_EXERCISE REQUIREMENTS_:
Below is a listing from which only part is wanted; return exactly the lines from the one with "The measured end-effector" up to and including the one with "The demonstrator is".

_STORED DATA_:

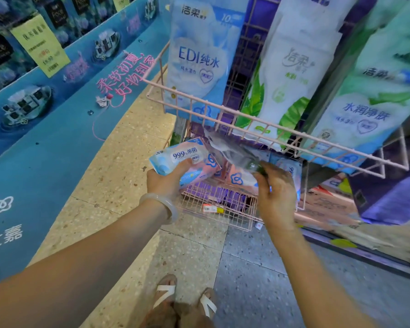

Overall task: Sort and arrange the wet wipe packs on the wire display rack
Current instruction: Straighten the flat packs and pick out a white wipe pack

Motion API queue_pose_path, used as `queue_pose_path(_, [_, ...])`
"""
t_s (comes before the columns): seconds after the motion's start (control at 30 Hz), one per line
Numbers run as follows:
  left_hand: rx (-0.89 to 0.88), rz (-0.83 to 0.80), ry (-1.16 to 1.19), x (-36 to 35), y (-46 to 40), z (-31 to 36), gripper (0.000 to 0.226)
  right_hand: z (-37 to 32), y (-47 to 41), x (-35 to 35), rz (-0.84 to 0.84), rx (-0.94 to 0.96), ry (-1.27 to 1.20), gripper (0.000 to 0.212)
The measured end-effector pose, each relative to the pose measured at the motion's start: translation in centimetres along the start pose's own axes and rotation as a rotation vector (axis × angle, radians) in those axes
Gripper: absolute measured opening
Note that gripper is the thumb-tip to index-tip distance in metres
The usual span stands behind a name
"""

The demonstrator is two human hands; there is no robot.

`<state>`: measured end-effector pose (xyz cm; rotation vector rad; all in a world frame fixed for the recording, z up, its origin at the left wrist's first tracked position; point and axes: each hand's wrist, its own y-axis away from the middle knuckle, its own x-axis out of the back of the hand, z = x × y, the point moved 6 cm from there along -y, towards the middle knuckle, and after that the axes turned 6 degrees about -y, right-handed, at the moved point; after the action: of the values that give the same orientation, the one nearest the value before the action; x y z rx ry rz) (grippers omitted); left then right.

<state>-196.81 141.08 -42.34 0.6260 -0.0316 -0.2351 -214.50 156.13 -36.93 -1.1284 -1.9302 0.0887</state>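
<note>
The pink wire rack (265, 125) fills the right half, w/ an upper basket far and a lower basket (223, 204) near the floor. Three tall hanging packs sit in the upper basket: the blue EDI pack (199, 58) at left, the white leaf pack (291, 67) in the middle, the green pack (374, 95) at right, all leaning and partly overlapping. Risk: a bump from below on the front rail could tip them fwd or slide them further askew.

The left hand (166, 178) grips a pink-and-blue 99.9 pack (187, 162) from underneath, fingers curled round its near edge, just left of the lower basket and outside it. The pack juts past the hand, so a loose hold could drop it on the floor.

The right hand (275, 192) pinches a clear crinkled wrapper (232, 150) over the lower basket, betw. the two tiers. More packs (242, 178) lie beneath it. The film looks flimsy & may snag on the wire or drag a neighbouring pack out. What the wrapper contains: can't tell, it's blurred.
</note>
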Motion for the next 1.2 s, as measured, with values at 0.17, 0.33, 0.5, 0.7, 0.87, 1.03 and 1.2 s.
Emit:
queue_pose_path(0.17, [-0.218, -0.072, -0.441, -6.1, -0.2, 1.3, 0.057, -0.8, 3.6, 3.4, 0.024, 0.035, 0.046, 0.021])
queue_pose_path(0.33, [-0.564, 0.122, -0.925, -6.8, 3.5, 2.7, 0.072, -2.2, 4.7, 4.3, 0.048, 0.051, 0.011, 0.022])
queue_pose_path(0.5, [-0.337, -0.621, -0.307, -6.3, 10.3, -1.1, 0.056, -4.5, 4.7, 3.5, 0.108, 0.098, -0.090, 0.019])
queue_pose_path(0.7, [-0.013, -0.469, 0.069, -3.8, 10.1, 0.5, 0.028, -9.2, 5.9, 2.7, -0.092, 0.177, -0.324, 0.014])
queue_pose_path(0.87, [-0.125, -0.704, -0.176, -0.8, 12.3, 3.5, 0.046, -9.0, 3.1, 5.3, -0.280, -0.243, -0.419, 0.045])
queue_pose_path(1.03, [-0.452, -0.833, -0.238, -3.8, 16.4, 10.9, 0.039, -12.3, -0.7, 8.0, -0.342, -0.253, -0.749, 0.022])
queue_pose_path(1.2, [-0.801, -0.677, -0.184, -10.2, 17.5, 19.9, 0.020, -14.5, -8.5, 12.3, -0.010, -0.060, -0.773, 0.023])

_PROBLEM SOLUTION_:
The measured end-effector pose, each relative to the pose measured at the motion's start: translation in centimetres along the start pose's own axes and rotation as a rotation vector (axis × angle, radians) in those axes
Gripper: absolute measured opening
Note that gripper is the thumb-tip to index-tip distance in metres
The usual span stands behind a name
"""

The demonstrator is two human hands; there is no robot.

This completes the output for the exercise.